Task directions: Set down, character for character, everything in the records below from the line holding "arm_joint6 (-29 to" down to the line holding "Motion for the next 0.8", and no other line.
BEGIN Available records
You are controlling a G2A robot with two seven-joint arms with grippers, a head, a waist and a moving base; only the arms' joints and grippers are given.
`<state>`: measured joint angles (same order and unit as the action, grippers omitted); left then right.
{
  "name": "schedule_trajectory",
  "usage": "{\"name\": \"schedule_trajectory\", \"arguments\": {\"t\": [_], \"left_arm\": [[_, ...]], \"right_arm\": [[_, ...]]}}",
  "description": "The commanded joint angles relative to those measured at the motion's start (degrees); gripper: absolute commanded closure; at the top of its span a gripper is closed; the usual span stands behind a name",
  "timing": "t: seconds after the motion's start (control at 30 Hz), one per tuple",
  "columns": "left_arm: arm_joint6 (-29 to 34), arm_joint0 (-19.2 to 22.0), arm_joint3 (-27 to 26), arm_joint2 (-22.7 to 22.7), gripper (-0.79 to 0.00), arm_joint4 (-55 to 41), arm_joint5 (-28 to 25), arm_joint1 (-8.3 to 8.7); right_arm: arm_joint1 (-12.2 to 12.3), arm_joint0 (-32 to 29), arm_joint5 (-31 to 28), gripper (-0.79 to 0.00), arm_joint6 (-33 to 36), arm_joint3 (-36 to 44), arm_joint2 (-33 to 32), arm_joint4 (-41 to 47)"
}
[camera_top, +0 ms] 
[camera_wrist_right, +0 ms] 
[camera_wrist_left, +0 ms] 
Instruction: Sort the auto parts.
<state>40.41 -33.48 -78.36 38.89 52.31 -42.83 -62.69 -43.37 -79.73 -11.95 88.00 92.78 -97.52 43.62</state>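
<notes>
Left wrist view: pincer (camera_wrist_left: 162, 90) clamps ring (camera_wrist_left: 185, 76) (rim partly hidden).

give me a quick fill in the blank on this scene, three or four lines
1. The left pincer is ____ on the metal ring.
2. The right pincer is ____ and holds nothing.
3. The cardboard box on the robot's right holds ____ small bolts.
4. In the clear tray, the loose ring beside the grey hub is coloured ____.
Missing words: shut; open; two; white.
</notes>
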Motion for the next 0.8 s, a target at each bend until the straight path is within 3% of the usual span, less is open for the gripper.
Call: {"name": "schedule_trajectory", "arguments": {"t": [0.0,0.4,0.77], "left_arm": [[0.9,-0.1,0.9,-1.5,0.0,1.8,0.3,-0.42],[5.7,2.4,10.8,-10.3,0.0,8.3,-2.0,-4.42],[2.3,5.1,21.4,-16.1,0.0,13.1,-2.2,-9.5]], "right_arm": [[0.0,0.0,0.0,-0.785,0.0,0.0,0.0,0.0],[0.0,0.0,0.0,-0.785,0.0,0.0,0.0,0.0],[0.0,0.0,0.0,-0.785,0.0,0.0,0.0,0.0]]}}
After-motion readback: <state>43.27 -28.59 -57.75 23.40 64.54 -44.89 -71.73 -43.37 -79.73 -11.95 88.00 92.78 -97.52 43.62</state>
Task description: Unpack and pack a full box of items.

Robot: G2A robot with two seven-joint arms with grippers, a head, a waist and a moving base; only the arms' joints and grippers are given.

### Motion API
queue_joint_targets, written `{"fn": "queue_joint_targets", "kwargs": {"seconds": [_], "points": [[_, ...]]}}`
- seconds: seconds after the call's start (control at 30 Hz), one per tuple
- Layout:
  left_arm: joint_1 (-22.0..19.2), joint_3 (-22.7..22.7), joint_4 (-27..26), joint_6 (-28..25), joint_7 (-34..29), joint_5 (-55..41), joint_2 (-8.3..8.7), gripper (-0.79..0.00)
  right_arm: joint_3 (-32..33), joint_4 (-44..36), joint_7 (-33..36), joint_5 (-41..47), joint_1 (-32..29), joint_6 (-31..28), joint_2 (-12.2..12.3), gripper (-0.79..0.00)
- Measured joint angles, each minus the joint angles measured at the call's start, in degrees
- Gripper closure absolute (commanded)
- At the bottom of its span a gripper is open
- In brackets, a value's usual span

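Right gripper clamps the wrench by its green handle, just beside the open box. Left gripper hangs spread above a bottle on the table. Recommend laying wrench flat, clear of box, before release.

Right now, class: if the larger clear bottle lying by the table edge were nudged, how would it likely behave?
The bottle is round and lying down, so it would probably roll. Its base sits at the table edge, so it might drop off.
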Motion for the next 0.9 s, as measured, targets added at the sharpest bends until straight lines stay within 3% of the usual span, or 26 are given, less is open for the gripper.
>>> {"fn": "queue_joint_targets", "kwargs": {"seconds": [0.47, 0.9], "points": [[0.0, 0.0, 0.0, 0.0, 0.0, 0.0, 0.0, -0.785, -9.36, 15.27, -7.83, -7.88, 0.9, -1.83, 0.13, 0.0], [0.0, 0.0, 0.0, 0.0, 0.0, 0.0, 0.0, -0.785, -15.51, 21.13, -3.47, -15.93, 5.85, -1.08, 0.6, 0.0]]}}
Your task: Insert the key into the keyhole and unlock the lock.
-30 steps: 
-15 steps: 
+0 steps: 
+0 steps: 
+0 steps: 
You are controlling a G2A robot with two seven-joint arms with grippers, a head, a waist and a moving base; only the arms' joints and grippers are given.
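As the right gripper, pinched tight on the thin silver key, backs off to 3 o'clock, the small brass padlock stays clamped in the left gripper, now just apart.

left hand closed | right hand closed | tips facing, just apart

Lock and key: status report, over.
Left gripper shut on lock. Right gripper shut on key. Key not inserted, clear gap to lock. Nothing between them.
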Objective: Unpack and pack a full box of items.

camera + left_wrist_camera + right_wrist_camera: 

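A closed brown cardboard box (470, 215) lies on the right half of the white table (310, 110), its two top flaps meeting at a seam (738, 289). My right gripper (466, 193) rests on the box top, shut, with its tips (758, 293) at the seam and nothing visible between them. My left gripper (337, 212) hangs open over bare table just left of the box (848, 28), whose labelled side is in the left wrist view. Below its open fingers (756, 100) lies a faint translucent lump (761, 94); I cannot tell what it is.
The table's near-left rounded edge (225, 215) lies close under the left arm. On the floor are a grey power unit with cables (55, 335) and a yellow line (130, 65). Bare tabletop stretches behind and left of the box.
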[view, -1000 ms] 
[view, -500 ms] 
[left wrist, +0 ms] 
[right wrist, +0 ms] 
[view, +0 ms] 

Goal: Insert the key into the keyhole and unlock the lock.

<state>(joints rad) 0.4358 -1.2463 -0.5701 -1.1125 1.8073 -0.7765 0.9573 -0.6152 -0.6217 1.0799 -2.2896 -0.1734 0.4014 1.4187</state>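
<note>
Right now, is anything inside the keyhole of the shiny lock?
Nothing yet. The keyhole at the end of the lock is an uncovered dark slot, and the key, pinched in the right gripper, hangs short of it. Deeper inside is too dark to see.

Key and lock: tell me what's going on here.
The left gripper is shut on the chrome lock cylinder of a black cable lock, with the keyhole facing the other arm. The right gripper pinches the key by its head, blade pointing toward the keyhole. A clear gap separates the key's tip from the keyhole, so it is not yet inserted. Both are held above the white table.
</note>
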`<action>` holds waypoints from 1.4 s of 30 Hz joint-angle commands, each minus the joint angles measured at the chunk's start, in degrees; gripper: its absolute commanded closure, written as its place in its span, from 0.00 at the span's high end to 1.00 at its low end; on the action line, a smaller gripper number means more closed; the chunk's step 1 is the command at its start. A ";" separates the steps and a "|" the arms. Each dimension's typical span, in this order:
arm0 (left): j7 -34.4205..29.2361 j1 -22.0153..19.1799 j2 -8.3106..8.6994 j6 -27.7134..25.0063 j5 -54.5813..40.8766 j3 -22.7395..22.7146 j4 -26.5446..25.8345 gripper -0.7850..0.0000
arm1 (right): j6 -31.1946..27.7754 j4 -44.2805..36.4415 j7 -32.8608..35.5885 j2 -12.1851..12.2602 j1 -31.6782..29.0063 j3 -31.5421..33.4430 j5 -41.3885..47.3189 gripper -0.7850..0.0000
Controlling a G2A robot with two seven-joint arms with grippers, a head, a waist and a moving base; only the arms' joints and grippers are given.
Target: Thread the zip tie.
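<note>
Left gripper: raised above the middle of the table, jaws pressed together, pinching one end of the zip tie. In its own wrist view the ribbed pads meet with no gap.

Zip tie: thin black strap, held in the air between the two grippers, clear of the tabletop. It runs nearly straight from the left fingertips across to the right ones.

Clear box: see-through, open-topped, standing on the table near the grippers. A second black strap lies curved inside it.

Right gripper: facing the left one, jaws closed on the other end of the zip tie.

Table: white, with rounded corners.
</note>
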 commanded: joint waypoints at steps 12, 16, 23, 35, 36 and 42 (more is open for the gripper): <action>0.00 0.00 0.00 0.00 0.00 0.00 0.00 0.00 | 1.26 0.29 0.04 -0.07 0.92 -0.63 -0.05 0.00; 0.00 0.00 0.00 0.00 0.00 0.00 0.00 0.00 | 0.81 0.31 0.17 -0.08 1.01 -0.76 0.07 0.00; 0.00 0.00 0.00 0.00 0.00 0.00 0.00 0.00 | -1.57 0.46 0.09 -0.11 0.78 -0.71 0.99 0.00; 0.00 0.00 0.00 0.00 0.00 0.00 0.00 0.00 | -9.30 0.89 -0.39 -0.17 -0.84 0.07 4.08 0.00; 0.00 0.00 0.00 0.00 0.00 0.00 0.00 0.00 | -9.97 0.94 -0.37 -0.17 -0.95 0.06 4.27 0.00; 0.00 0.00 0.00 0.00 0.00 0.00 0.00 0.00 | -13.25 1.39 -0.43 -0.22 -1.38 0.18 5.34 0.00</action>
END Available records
Response to the exercise:
  "columns": "left_arm: arm_joint6 (-29 to 34), arm_joint0 (-19.2 to 22.0), arm_joint3 (-27 to 26), arm_joint2 (-22.7 to 22.7), gripper (-0.79 to 0.00), arm_joint4 (-55 to 41), arm_joint5 (-28 to 25), arm_joint1 (-8.3 to 8.7); right_arm: arm_joint1 (-12.2 to 12.3), arm_joint0 (-32 to 29), arm_joint5 (-31 to 28), gripper (-0.79 to 0.00), arm_joint6 (-33 to 36), arm_joint3 (-36 to 44), arm_joint2 (-33 to 32), arm_joint4 (-41 to 47)"
}
[camera_top, +0 ms] 
[camera_wrist_right, +0 ms] 
[camera_wrist_left, +0 ms] 
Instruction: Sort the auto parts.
<state>40.41 -33.48 -78.36 38.89 52.31 -42.83 -62.69 -43.37 -79.73 -11.95 88.00 92.78 -97.52 43.62</state>
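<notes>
Left wrist view: pincer (camera_wrist_left: 162, 90) clamps ring (camera_wrist_left: 185, 76) (rim partly hidden).

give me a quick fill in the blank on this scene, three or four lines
1. The left pincer is ____ on the metal ring.
2. The right pincer is ____ and holds nothing.
3. The cardboard box on the robot's right holds ____ small bolts.
4. In the clear tray, the loose ring beside the grey hub is coloured ____.
Missing words: shut; open; two; white.
</notes>
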Motion for the next 0.8 s, a target at each bend until the straight path is within 3% of the usual span, less is open for the gripper.

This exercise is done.